Torsemide in Patients with Hepatic Disease with Cirrhosis and Ascites

As it has been mentioned, one of the primary targets of Torsemide is elimination of the accumulation of fluids in the body. It appears that renal dysfunction, quite a typical complication of diabetes, is often a pressing problem for patients with advanced liver disease. Particularly, alterations in renal physiology have proved to be closely connected with acute hepatic failure and some associated diseases such as cirrhosis and ascites.

Cirrhosis refers to any of progressive diseases of the liver characterized by the death of liver cells caused by inadequate diet, excessive alcohol consumption, chronic infection, etc. Most patients with cirrhosis of the liver concomitantly suffer from edema and ascites. Ascites is a disease which consists in the accumulation of serous fluid in the peritoneal cavity. Two factors are deemed important in the formation of ascites: an increased amount of body sodium and water, and increased sinusoidal portal pressure.

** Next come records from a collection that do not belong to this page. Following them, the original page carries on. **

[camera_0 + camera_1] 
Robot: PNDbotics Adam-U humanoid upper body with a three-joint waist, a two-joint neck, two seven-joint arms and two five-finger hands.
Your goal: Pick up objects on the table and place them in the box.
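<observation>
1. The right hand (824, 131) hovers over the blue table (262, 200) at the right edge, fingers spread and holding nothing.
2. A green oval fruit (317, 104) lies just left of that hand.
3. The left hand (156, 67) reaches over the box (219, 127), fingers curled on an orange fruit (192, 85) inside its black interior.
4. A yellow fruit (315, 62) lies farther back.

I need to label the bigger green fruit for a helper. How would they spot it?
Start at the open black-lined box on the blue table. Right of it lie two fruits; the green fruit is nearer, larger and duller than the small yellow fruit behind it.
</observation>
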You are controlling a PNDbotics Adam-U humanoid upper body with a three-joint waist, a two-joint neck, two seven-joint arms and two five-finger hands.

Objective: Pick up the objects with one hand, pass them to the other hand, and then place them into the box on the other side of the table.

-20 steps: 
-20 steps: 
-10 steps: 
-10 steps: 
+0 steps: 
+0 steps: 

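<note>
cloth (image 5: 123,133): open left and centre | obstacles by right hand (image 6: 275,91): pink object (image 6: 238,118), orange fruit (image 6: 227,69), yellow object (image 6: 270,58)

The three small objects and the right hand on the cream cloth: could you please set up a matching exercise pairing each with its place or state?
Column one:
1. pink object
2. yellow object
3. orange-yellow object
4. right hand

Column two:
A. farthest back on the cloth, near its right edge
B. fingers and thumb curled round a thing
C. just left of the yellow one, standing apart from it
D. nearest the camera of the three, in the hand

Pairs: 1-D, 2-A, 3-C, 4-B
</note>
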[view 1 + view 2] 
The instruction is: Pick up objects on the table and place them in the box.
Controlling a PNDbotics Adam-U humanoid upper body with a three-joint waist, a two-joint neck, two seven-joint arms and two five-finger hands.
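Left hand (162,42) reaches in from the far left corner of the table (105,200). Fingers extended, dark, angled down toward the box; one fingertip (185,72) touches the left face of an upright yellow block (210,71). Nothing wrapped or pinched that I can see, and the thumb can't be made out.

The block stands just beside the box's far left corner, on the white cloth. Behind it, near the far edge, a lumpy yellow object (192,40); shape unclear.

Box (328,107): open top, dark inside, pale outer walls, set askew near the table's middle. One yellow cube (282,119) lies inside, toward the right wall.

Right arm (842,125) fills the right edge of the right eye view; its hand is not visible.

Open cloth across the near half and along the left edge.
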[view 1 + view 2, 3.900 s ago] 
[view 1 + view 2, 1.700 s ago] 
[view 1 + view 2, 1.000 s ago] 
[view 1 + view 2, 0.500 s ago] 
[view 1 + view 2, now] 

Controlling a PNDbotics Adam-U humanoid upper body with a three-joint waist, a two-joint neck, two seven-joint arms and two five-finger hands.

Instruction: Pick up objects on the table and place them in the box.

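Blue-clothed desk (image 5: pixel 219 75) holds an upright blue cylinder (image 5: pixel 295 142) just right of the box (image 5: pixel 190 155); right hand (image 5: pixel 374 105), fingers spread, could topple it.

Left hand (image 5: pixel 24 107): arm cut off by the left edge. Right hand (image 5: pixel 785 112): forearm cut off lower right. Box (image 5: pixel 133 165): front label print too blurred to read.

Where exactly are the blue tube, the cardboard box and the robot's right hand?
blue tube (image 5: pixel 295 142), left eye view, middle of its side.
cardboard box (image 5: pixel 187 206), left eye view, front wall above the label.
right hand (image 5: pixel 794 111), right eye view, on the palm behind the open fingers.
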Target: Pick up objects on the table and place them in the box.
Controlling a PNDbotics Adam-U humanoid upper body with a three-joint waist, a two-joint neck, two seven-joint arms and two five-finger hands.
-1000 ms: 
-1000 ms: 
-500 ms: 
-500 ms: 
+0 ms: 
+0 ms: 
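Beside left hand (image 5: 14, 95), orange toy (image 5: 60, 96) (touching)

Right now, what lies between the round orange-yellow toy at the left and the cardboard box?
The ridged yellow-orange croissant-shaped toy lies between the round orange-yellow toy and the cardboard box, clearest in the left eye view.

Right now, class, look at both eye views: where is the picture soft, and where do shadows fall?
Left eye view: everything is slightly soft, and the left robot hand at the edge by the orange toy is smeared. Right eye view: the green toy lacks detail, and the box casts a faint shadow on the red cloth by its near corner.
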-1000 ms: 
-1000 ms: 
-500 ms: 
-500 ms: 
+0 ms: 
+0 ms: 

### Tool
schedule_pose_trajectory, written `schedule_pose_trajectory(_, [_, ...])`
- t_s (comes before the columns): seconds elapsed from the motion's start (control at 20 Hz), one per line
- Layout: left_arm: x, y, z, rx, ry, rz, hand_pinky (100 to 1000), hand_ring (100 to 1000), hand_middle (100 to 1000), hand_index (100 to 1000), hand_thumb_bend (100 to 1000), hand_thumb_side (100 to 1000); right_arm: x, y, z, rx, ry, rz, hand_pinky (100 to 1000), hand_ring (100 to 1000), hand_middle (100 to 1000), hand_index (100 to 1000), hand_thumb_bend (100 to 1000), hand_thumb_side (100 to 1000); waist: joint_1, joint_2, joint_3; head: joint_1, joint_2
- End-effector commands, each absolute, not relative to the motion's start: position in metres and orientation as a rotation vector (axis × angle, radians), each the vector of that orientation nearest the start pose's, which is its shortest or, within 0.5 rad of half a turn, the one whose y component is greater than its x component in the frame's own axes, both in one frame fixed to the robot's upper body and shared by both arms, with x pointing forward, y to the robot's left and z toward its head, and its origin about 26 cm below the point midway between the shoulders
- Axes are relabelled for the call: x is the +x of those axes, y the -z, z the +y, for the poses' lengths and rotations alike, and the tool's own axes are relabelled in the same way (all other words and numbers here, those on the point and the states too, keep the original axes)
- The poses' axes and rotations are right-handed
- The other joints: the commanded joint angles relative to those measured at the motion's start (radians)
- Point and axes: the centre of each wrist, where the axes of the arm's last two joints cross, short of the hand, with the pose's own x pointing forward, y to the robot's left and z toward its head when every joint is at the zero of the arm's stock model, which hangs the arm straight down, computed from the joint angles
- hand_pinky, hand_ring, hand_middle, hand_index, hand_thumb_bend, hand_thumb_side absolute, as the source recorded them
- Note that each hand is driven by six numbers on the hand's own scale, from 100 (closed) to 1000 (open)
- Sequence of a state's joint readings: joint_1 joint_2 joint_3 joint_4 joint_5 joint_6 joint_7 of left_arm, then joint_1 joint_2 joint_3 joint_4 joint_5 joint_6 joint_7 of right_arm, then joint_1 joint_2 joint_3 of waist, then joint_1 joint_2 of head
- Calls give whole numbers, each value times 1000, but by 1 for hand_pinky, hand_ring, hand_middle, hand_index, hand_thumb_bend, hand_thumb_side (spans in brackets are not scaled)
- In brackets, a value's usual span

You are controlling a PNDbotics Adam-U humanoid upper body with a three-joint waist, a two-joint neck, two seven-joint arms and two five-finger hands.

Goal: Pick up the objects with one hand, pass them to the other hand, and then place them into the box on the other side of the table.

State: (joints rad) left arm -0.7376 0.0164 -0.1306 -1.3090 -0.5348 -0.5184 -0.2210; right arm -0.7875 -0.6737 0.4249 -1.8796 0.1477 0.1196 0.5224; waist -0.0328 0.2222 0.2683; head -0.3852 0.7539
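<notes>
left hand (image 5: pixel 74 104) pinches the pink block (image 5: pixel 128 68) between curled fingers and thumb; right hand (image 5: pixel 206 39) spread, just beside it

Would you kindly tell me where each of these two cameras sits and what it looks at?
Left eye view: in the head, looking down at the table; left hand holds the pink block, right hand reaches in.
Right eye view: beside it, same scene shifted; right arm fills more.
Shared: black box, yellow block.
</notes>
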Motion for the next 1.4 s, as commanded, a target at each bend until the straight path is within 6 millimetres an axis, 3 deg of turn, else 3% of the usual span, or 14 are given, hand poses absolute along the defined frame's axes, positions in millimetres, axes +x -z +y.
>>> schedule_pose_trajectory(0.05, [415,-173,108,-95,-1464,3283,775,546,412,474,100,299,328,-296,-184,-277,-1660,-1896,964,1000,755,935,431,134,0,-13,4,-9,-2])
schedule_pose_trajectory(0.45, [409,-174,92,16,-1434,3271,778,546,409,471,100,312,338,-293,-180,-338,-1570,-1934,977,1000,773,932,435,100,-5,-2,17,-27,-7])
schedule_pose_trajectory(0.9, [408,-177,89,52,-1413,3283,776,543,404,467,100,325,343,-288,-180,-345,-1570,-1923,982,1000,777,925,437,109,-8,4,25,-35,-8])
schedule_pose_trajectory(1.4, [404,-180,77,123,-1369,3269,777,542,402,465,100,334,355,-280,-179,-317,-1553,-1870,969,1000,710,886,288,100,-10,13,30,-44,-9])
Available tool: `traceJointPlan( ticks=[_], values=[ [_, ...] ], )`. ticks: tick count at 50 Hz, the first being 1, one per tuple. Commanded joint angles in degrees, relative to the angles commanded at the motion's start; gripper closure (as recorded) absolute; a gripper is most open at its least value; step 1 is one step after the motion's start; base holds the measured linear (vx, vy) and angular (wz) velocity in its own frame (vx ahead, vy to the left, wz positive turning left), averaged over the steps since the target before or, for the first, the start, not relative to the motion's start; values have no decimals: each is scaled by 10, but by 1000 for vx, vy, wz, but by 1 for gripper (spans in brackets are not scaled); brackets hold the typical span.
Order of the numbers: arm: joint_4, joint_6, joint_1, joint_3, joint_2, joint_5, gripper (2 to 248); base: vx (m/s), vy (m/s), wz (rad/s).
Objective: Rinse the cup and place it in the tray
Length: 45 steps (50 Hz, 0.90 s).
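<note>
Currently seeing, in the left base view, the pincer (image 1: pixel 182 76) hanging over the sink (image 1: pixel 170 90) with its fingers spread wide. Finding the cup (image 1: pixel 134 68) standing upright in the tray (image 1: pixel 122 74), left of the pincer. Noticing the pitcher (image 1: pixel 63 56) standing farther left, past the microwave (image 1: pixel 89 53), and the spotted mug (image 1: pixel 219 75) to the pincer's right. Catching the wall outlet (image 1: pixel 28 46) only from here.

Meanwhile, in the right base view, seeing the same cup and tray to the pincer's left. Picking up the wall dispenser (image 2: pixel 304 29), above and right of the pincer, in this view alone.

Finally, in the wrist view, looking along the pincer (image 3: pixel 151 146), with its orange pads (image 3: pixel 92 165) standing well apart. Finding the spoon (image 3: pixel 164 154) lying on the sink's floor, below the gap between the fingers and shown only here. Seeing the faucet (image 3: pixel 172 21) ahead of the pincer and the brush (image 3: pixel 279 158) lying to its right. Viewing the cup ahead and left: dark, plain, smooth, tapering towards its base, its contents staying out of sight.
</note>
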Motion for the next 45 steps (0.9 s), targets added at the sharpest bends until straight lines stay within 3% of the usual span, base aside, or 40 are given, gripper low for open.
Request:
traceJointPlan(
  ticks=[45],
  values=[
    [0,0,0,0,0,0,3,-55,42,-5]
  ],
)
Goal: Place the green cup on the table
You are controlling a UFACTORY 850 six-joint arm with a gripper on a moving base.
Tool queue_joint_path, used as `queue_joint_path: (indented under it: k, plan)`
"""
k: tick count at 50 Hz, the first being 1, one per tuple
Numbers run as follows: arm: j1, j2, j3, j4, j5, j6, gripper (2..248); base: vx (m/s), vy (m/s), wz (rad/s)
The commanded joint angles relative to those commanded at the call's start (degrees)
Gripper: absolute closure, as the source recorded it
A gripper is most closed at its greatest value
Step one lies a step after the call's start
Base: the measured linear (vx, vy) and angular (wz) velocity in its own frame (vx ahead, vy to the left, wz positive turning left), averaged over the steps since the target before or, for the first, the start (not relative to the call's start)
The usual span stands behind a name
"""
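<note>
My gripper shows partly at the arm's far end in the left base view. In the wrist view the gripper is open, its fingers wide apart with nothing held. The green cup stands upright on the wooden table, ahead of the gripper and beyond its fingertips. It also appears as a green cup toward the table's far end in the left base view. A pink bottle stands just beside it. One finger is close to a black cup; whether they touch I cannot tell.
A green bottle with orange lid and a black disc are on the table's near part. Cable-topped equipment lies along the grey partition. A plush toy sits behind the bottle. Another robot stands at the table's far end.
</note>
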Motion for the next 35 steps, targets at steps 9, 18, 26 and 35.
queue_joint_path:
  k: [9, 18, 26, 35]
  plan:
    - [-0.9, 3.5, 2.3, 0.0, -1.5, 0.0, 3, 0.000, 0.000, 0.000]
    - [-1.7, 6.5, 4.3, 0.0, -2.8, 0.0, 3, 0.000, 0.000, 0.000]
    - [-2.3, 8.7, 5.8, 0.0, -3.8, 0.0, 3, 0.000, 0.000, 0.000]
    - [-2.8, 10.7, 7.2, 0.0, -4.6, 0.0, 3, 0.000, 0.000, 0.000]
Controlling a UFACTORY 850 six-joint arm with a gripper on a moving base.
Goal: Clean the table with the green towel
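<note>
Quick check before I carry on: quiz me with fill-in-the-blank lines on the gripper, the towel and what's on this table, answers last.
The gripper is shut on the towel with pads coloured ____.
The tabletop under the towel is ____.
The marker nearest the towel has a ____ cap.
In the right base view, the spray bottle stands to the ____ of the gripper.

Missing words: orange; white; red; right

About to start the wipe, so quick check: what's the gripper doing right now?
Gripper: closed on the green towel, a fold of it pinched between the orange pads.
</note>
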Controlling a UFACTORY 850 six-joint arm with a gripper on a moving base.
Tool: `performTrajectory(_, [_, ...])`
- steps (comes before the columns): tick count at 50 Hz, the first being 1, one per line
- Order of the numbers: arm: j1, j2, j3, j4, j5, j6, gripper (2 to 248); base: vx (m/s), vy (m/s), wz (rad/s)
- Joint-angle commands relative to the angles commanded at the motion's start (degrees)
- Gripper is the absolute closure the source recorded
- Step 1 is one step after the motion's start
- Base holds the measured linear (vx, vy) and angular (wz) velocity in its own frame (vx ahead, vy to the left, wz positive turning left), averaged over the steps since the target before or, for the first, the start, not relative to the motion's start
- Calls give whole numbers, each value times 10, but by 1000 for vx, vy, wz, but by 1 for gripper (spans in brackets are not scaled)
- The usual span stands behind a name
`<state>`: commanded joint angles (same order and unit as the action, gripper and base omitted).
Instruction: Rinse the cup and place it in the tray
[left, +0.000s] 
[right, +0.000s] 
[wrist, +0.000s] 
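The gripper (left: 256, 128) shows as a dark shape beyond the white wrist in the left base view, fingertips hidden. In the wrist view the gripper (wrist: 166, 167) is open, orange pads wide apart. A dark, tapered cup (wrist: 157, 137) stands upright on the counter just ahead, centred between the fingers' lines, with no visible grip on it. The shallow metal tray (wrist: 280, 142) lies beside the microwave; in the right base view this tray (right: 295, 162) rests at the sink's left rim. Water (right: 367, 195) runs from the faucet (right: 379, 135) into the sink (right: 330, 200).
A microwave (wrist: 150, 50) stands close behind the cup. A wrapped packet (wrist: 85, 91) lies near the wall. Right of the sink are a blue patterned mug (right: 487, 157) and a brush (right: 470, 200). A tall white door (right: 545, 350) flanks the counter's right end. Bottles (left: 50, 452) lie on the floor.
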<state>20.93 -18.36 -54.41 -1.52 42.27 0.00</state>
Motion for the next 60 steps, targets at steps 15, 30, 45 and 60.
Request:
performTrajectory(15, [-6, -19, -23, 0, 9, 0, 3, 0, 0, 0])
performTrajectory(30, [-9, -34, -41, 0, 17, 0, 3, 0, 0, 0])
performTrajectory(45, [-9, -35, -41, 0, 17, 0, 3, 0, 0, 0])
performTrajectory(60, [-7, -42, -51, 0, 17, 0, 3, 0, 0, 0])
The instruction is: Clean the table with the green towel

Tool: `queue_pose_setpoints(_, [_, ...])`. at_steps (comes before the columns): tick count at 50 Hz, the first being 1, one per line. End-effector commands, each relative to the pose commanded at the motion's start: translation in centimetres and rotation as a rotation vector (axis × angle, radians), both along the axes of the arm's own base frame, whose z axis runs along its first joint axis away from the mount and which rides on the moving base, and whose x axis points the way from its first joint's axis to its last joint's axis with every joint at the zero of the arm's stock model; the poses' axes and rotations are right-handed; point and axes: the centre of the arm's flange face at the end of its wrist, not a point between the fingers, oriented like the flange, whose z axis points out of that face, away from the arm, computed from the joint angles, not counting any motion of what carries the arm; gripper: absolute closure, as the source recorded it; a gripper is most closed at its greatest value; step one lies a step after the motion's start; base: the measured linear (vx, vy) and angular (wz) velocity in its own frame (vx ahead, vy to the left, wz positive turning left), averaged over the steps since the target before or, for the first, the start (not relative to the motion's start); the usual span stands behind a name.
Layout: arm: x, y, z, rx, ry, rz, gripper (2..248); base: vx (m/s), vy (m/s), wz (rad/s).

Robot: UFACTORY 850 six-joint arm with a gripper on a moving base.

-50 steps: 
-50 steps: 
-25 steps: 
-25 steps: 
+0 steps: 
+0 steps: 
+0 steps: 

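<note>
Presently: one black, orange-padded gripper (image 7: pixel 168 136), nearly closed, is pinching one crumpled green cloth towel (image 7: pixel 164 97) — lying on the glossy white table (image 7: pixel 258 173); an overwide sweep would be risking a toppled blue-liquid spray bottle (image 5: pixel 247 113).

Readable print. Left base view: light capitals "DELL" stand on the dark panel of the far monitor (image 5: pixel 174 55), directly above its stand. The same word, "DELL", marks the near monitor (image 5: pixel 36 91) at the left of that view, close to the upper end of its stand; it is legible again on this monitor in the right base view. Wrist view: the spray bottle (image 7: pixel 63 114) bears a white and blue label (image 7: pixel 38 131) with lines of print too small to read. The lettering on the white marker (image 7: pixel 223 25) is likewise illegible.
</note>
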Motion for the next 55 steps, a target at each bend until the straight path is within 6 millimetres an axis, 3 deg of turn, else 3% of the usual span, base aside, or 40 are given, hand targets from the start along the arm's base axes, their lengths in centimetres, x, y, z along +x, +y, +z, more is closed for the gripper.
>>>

In general, ascites often develops as a complication of cirrhosis. Extracellular fluid accumulates in excessive quantities and over time the renal retention of sodium eventuates as clinically detectable ascites and edema. However, sometimes the development of ascites is related merely to the increased sodium intake and is indicative of salt loading but not of hepatic dysfunction per se.

Great caution is advised when Torsemide is used in patients with hepatic disease with cirrhosis and ascites because major alterations of fluid flow in the body and electrolyte balance may accelerate the development of acute hepatic failure and even lead to hepatic coma. In general, diuretic therapy in a patient with cirrhosis may be associated with a substantial risk of adverse side-effects that is why though loop diuretics, including Torsemide, are normally prescribed to treat edema, in case a patient is cirrhotic, the decision to start taking diuretics cannot and should not be automatic.

Usually in order to prevent hypokalaemia and metabolic alkalosis (acidosis), an aldosterone antagonist or potassium-sparing agents, such as spironolactone and amiloride, are used concomitantly with Torsemide. When taken together with aldosterone antagonists, Torsemide causes increases in sodium and fluid excretion in patients with ascites due to hepatic cirrhosis. In general, urinary excretion of sodium relative to the urinary excretion of Torsemide is less in cirrhotic patients than in healthy subjects. But at the same time cirrhotic patients demonstrate increased renal clearance of Torsemide. Therefore, these two factors countervail each other.

If a patient is diagnosed with hepatic disease, cirrhosis or ascites, it is highly recommended to initiate treatment with Torsemide in hospital under the supervision of specialists. It can be beneficial, but these diseases are serious enough for you to be very careful about taking any medication that can potentially aggravate your condition.